This layer is where complexity accumulates:

  • implicit vs explicit VR
  • undefined lengths
  • nested sequences

3.3 Core Data Model

Represents DICOM structures as Rust types:

Core Concepts

  • Tag

    (group, element)
    
  • VR (Value Representation) Defines how data should be interpreted:

    • PN (Person Name)
    • UI (UID)
    • OB (Byte string)
    • etc.
  • Data Element

    Tag + VR + Length + Value
    
  • Dataset A collection of elements, potentially nested.


4. Parsing Strategy

DICOM parsing is fundamentally a stateful binary decoding problem.

Key challenges include:

4.1 Dicom's Transfer Syntax

Determines:

  • endianness
  • VR encoding (explicit vs implicit)

4.2 Variable-Length Encoding

Elements may be:

  • fixed-length
  • undefined-length (terminated by delimiters)

4.3 Nested Sequences

Sequences introduce recursion:

  • items within items
  • delimiter-based termination

4.4 Streaming vs Buffered Parsing

A major design question:

Strategy Trade-off
Buffered simpler, memory-heavy
Streaming complex, scalable

rs_dicom is designed to eventually support streaming-first parsing.

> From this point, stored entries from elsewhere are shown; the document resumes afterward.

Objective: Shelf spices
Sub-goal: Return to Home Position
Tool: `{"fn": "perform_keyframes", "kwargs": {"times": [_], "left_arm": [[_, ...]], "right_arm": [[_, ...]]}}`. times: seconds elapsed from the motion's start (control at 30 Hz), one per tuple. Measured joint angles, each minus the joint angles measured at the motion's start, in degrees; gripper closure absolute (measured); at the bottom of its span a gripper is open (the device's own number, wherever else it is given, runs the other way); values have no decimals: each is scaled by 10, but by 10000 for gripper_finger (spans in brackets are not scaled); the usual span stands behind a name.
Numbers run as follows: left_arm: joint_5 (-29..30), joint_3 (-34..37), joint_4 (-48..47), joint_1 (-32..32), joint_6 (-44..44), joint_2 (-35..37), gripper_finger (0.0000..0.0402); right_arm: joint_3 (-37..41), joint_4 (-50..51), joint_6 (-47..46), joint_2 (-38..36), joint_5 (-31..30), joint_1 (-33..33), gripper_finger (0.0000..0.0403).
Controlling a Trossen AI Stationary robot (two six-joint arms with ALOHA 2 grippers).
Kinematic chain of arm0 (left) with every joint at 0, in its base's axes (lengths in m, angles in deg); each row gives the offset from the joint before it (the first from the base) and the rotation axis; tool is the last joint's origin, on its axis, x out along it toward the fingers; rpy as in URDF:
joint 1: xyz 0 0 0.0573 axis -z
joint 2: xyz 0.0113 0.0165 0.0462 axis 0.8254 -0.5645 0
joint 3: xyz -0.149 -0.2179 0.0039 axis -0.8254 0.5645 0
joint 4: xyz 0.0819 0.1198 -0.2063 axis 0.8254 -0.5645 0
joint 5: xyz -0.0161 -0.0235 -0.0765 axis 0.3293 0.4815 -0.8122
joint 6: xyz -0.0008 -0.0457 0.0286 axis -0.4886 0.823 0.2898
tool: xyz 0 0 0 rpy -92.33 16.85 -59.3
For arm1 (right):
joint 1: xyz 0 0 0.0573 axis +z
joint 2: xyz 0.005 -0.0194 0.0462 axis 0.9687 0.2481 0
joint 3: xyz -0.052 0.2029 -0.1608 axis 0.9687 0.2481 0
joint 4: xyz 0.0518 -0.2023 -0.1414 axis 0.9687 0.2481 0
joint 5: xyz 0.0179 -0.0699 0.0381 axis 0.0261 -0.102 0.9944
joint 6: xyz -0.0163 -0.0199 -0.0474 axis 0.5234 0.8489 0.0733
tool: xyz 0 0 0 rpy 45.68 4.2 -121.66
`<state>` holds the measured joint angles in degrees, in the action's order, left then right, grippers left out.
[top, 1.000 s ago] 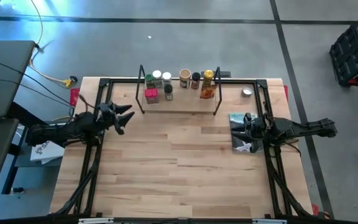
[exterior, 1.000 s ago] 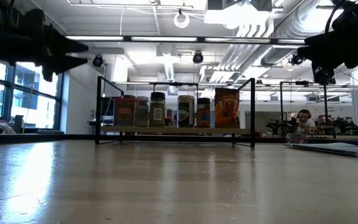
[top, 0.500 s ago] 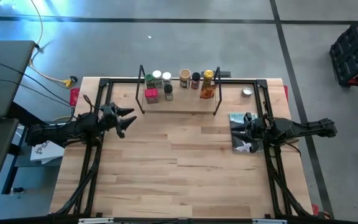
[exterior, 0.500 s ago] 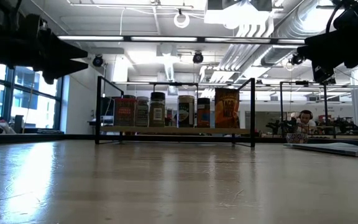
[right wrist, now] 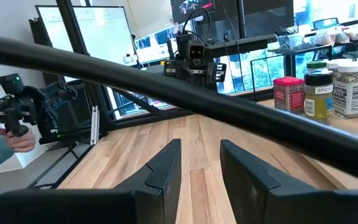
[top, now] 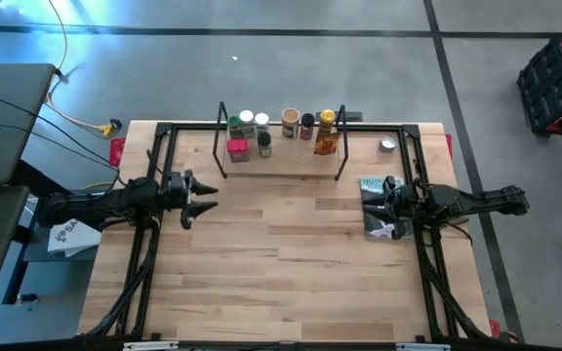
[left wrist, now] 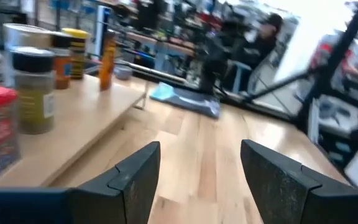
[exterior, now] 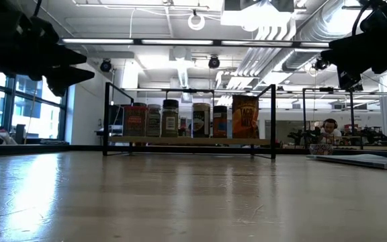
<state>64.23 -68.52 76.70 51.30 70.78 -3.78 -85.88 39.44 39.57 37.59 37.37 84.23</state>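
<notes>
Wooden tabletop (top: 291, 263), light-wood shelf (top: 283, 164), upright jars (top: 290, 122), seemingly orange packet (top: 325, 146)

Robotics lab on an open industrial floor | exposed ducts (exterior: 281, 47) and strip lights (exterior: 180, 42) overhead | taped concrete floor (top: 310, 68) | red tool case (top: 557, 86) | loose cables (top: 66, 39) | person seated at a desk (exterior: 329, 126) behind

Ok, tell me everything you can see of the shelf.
The shelf is a long, narrow plank of light wood with a black wire upright at each end. In the low view these frames hold the plank a little above the table. It stands level near the table's far edge, about midway between the arms. Spice jars stand upright on it, with an orange packet toward the right arm's end. Nothing else touches it.
</notes>
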Motion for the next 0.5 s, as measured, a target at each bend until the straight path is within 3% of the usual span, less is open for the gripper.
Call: {"fn": "perform_keyframes", "kwargs": {"times": [0.23, 0.5], "left_arm": [[-14, 0, -4, 0, -36, -2, 184], [-13, 0, -4, 0, -37, -2, 184]], "right_arm": [[0, 0, 43, 0, 0, 0, 298], [0, 0, 30, 0, 0, 0, 298]]}}
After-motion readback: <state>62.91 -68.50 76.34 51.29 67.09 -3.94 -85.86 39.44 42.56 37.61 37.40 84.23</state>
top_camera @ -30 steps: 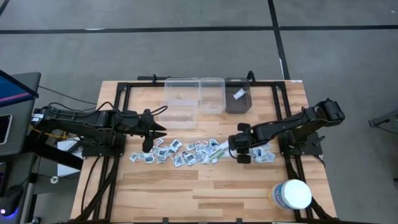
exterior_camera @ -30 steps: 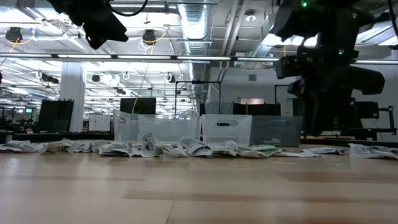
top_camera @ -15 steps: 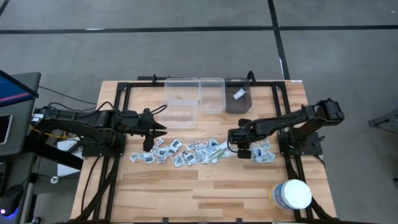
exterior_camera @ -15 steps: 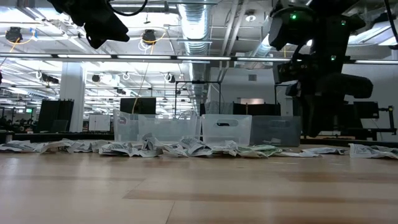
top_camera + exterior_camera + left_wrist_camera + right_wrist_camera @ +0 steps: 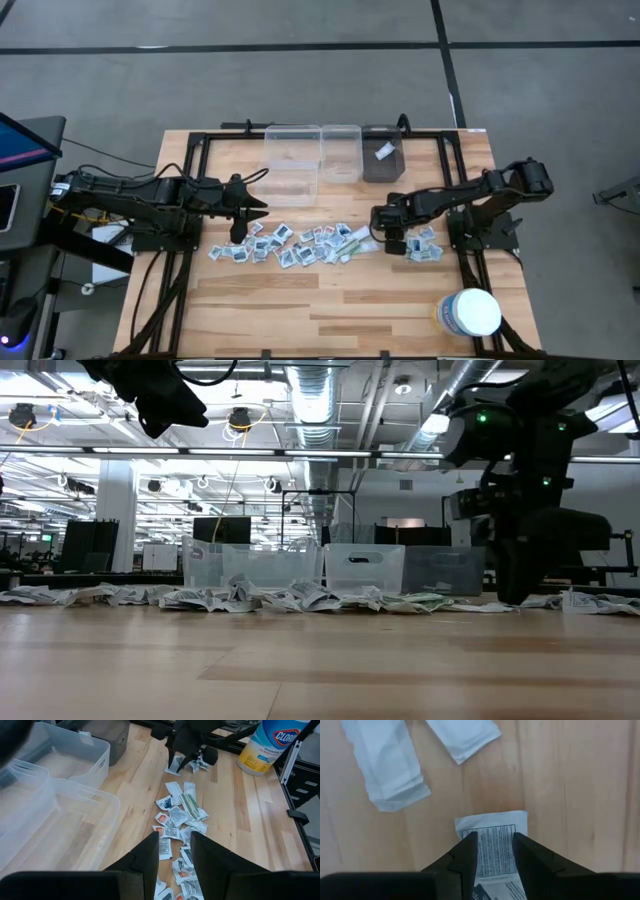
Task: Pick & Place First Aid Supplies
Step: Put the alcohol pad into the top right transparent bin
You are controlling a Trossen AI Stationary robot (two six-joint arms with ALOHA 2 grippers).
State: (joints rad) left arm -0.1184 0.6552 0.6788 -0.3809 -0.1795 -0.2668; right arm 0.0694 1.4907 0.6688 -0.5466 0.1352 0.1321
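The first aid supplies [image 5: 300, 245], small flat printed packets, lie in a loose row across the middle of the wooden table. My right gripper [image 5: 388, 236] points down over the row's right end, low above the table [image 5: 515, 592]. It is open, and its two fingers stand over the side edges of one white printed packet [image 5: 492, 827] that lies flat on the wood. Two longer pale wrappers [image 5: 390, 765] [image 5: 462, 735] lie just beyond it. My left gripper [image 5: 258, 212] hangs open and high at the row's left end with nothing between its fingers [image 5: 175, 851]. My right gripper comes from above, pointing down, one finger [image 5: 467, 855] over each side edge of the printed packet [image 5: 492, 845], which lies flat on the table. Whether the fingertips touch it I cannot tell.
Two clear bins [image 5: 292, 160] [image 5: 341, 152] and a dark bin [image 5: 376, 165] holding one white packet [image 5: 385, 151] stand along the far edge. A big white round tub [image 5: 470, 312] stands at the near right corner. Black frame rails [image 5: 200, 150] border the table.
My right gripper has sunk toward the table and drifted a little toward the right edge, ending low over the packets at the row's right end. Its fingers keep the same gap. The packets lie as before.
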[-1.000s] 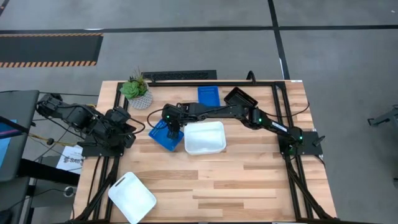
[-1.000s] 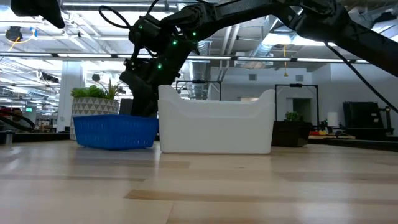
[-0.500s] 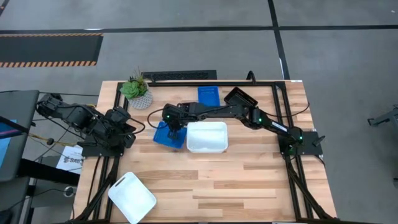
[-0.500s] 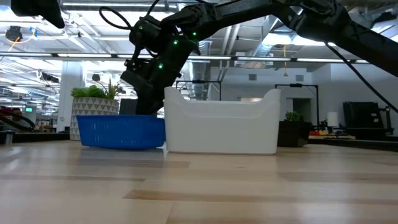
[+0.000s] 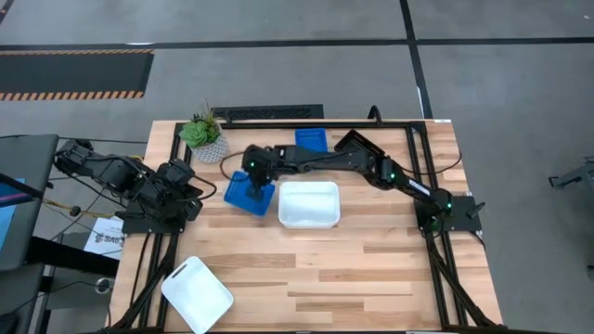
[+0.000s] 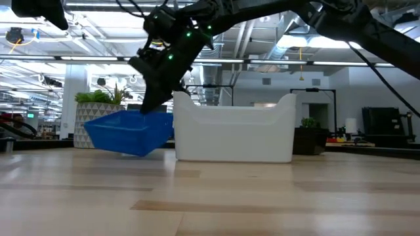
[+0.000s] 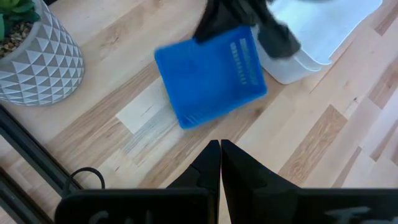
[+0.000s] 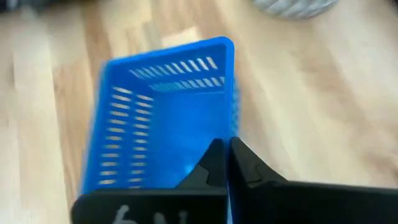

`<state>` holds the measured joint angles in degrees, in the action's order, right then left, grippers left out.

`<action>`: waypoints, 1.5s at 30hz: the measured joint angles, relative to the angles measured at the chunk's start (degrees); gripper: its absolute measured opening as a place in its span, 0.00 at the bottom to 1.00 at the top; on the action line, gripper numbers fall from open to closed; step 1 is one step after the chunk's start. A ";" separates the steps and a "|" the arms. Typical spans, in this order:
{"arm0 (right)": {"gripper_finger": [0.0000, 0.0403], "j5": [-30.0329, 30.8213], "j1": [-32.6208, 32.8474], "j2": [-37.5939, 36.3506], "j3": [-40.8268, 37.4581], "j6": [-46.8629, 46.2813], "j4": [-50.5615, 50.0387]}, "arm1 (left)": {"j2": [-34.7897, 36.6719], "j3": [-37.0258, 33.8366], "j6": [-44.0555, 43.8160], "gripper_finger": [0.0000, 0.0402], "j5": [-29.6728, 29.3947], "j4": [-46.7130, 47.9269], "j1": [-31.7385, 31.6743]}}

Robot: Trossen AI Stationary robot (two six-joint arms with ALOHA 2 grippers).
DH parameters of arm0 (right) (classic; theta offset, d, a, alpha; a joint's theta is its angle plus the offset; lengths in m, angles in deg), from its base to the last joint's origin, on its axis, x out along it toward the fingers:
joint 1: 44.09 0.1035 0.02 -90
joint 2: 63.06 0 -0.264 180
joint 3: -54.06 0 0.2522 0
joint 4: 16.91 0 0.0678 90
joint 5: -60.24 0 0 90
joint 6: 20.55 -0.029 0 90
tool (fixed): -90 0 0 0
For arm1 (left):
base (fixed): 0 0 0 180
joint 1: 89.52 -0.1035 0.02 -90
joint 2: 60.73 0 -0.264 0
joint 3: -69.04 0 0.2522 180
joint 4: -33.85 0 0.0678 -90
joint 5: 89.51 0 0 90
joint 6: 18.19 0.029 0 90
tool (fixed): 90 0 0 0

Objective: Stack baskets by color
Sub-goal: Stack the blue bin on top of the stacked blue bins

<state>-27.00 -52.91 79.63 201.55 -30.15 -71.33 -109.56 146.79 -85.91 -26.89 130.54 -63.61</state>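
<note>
A blue basket (image 5: 243, 195) sits tilted between the plant and a white basket (image 5: 308, 205), with my right gripper (image 5: 257, 182) shut on it. In the low view its gripper-side rim is raised and its lower edge (image 6: 134, 153) is at the tabletop; whether it touches there I cannot tell. Near the far edge sits a second blue basket (image 5: 312, 139), with a black basket (image 5: 354, 141) beside it. Another white basket (image 5: 197, 294) rests at the near left corner. My left gripper (image 7: 219, 152) hangs shut over the left edge, holding nothing. My right gripper pinches the rim of the blue basket's side wall (image 8: 232, 127), one finger inside the basket and one outside. The fingers slant down from the table's right and far side. The held side is raised, so the basket (image 6: 128, 131) tilts below the fingers.
A green plant in a white patterned pot (image 5: 206, 139) stands at the far left, close to the lifted basket. The white basket (image 6: 231, 128) stands right beside the blue one. Open wood lies along the near half of the table.
My right gripper has shut on the blue basket's wall and risen a little. The basket has gone from flat on the table to tilted, its held side up, and has shifted slightly toward the far edge. The white basket was nudged a little to the right and squared up.
</note>
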 joint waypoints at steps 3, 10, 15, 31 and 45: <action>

5. Example Usage (Conceptual)

use rs_dicom::parser::parse_file;
use rs_dicom::core::Tag;

fn main() -> Result<(), Box<dyn std::error::Error>> {
    let dataset = parse_file("image.dcm")?;

    let patient_name = dataset.get(Tag(0x0010, 0x0010));
    let modality = dataset.get(Tag(0x0008, 0x0060));

    println!("{:?} {:?}", modality, patient_name);

    Ok(())
}

6. Current Capabilities

  • Basic DICOM file parsing
  • Dicom Image Viewing
  • Tag and element representation
  • Foundational data structures

7. Roadmap

Short Term

  • Complete element parsing
  • Support explicit + implicit VR
  • Improve error handling

Medium Term

  • Sequence handling
  • Streaming parser
  • Tag dictionary integration

Long Term

  • Pixel data decoding
  • DIMSE (network protocol)
  • WASM compatibility
  • Integration with visualization pipelines

9. Intended Use Cases

This project is especially suited for:

  • systems programmers exploring binary formats

  • researchers building custom imaging pipelines

  • developers interested in:

  • hobbyists keen on C++ and Rust interop

    • memory layout design
    • zero-copy architectures

10. Development

Build

Install rust

sudo apt install libopencv libclang
git clone https:://github.com/KwachOjunga/rs_dicom
cd rs_dicom

Run cargo install --bin dcm_cli --path=. ro create the binary file. To use, view the options available via dcm_cli -h

14. License

MIT OR Apache-2.0


15. Final Note

This project is less about just parsing DICOM and more about:

understanding how complex binary protocols can be modeled in a modern systems language.

If you are interested in:

  • medical imaging data formats/handling
  • binary formats
  • memory models
  • protocol design

then this project and the ecosystem that enables it should feel familiar.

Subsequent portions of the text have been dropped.